Add Olloclip's three-in-one lens attachment ($69.99) and you'll take its potential to pop great pictures even further.
An independently-developed product unveiled last summer via a Kickstarter campaign, the Olloclip was quickly funded, developed and released. It even found a coveted spot on walls within Apple's North American stores. And it's easy to see why.
It's a perfect fit with Apple's clean design philosophy. Just push it onto the corner of your phone and you're ready to rock. There's no software to download, no screws to twist, and no clamps to adjust. It holds fast, yet its smooth plastic body leaves no marks on your phone's glossy finish. It's simple, elegant and easy.

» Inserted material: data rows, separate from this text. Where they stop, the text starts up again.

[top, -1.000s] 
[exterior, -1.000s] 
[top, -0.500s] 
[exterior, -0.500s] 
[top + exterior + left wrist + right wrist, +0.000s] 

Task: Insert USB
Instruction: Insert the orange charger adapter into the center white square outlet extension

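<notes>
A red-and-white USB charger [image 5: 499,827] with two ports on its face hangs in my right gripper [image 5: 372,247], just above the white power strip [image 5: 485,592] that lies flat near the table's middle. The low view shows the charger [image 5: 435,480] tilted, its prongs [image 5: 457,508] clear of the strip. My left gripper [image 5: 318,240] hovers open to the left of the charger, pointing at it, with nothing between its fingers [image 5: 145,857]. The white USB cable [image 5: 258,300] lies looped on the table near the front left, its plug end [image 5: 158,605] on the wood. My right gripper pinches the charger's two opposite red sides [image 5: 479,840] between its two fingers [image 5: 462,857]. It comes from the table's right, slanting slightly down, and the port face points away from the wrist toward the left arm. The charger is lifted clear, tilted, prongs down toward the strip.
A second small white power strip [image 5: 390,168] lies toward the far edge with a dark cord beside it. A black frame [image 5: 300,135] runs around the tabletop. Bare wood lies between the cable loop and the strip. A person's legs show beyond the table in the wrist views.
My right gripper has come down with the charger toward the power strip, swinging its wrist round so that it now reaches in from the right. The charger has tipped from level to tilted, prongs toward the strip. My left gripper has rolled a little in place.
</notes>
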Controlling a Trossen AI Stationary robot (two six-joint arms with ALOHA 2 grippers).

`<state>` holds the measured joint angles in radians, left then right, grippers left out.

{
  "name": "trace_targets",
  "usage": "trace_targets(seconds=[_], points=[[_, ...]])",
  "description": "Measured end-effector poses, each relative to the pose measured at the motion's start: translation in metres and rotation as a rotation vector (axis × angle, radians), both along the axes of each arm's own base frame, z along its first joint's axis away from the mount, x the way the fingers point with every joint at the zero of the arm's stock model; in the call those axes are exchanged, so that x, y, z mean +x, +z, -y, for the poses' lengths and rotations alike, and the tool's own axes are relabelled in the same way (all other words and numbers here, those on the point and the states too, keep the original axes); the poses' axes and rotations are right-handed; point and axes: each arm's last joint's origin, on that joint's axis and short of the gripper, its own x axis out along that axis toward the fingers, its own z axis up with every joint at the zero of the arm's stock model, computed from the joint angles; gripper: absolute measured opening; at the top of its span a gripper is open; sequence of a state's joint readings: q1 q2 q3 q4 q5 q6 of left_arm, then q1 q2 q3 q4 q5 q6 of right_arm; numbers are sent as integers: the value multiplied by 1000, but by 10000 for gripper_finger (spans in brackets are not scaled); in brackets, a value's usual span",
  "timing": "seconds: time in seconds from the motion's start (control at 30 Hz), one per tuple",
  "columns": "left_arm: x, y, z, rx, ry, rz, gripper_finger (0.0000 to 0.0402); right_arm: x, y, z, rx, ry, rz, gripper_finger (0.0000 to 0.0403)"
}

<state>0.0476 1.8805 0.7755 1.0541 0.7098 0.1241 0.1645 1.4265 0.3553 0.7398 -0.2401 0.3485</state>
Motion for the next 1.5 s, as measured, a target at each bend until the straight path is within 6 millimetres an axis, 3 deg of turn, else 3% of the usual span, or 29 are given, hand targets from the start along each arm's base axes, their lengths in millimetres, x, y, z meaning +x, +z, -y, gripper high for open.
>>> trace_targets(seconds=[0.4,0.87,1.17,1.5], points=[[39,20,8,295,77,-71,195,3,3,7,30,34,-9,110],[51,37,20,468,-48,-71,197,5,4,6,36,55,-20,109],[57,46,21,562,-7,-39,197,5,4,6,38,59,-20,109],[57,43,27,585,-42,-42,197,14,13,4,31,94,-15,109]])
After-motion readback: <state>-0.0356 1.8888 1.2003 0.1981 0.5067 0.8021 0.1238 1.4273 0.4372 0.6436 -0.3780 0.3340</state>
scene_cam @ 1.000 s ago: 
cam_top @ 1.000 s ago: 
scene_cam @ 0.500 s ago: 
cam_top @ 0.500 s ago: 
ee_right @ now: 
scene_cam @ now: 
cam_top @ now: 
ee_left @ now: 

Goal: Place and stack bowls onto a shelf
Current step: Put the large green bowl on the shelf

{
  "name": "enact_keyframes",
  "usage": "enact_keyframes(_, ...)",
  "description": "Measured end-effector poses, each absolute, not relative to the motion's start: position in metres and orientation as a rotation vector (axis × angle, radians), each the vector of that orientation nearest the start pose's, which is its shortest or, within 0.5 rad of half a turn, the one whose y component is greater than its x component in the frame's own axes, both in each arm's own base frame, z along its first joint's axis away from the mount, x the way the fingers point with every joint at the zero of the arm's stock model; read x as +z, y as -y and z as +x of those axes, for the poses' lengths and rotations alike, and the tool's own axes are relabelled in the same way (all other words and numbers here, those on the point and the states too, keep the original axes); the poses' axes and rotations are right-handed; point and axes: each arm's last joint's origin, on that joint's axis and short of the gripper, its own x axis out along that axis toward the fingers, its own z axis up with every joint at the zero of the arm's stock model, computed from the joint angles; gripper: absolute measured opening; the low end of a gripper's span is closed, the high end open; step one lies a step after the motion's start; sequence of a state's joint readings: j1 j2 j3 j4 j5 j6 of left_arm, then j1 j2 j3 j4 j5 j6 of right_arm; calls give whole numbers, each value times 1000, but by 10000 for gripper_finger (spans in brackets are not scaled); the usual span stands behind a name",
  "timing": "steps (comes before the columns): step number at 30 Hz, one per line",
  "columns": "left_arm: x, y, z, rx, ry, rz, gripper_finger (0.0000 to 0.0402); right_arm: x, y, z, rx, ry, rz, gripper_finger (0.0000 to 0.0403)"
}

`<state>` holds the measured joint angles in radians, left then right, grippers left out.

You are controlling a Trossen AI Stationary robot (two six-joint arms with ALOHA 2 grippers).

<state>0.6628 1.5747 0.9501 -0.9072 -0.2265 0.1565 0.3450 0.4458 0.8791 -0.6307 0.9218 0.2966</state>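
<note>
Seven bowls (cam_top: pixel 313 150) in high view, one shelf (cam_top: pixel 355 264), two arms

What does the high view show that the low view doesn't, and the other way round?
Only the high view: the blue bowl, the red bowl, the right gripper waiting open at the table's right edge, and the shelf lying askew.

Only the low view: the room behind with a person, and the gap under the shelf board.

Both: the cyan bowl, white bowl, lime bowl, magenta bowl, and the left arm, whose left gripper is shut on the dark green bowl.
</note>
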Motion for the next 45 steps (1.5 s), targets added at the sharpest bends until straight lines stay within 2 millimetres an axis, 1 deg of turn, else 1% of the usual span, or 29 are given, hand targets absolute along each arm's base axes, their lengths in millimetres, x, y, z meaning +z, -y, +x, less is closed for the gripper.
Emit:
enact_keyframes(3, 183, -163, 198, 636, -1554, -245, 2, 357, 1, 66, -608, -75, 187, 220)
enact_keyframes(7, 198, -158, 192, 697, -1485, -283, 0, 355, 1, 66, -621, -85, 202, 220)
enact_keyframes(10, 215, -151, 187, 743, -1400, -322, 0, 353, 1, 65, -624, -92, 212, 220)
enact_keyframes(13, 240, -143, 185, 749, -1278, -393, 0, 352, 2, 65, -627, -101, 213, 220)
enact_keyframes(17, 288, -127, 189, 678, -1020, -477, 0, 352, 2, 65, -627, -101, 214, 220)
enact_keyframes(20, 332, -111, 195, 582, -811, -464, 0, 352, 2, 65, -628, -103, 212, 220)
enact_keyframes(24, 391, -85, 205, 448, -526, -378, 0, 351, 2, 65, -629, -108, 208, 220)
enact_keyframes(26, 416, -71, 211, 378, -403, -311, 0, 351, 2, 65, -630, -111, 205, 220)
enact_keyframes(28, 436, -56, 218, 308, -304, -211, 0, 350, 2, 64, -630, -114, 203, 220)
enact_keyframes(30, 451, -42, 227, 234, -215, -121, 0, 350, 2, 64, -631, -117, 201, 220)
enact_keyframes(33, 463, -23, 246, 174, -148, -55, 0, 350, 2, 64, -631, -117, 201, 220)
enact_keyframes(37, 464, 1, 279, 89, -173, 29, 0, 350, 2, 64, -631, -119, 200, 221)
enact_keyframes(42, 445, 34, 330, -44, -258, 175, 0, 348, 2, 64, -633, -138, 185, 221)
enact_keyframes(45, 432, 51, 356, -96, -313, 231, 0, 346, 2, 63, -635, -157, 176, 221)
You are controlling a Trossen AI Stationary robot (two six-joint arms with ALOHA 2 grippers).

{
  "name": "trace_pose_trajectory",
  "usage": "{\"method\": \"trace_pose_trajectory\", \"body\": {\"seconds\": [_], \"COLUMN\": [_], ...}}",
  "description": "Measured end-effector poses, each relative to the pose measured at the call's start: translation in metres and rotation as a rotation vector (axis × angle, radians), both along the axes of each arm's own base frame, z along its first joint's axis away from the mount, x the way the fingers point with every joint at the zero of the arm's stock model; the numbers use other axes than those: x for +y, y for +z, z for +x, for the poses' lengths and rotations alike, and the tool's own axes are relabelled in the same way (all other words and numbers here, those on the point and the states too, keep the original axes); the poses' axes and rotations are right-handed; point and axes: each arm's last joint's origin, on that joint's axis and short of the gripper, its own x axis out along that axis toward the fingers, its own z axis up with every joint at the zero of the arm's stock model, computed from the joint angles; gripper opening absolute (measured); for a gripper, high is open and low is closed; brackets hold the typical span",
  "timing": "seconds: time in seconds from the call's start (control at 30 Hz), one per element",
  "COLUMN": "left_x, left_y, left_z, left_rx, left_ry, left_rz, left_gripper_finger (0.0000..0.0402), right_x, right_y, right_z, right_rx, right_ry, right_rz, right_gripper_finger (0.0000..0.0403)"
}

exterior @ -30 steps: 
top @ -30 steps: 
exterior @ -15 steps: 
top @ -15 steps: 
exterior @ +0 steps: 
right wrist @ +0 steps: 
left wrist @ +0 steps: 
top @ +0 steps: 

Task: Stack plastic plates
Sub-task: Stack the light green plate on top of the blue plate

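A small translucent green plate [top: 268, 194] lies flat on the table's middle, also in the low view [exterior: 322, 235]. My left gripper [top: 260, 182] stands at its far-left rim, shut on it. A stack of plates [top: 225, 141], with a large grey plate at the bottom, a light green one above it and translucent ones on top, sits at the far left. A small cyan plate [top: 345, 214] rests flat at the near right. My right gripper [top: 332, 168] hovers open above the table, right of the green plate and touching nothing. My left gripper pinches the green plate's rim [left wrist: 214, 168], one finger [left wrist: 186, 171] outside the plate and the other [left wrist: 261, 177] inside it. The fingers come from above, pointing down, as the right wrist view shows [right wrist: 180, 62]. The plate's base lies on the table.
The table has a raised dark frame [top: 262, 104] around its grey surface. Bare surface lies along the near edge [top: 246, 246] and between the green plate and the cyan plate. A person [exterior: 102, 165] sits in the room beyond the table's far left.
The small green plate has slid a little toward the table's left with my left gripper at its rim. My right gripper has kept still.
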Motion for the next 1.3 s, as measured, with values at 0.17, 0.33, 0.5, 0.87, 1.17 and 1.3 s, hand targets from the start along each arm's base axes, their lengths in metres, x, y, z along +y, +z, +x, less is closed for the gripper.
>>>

Of course, like many aftermarket accessories, it's not perfect. For starters, it covers the phone's power button. I didn't see this as much of an issue, since there's no need to switch your phone on or off while taking pictures. However, it also covers the LED flash. I'm not much of a fan of LED-lit photographs, but a little extra light can be necessary in a pinch. To be fair, though, there's not much Olloclip's designers could have done to avoid covering the power button or the flash, given their proximity to the phone's camera lens.
A fisheye lens sits on one side of the clip, macro and wide-angle elements on the other. Just flip it to change effects. The fisheye is the largest lens, measuring around two centimetres in diameter. It juts out from the phone's surface like a monocle on a gaunt-faced man. The wide-angle is considerably smaller in diameter and depth. Unscrew it, and you're left with the macro, which lies almost level with the iPhone's rear panel.
The macro is perhaps the least practical of the three lenses but also the most fun to play with. You'll need to get within a couple of centimetres of your subject to focus properly; the effect is lovely. Tiny subjects in sharp focus contrast nicely with dramatically blurred backgrounds. It's great for snapping shots of bugs, water droplets and small flora. You can lose hours just experimenting.
The wide-angle, meanwhile, should prove more useful in everyday situations. From a distance of two metres it nearly doubles the field of vision. That's a significant gain that might let you frame a large group of friends sitting across the table or fit everyone at a family gathering into an indoor group shot. You'll need to allow for some slightly skewed geometry – straight lines begin to bend near the edge of the frame – but the distortion isn't unpleasant.
Line curvature becomes more obvious when using the Olloclip's fisheye lens. This ultra wide-angle element allows shooters to capture entire rooms and complete cityscapes from relatively short distances, though with obvious warp. Most casual photographers will use it for humourous effect – look at the dog with the oversized snout! – but if you have a decent photo editing suite with de-warping and stitching algorithms you can capture some striking panoramas.
It's worth adding that Olloclip's glass seems to be of good quality. It lets in plenty of light and creates no unexpected distortions. Details become blurry near the edges of wide-angle and fisheye shots, much more so than in higher quality professional lenses, but remember we're dealing with a phone camera and a three-in-one lens accessory that costs less than a hundred dollars. A smidgeon of smudging is acceptable.
A bigger concern is disposability. The Olloclip is custom-made to fit an iPhone 4 or 4S. Since Apple is bound to change dimensions and lens positioning on future devices, chances are this attachment will become useless the next time you upgrade your phone. This is a common problem for many popular phone accessories, including cases and batteries, but that doesn't make it any more appealing. It's probably worth the expense if you intend to keep your phone for two or three years, but you may want to think twice if you're the sort who replaces your iPhone each time Apple releases a new model.
Still, there's no denying this is one cool and surprisingly functional little accessory. It's an attention grabber sure to start conversations with your technorati pals. Keep one handy in your purse or pocket and you'll be one step closer to permanently shedding your dedicated compact.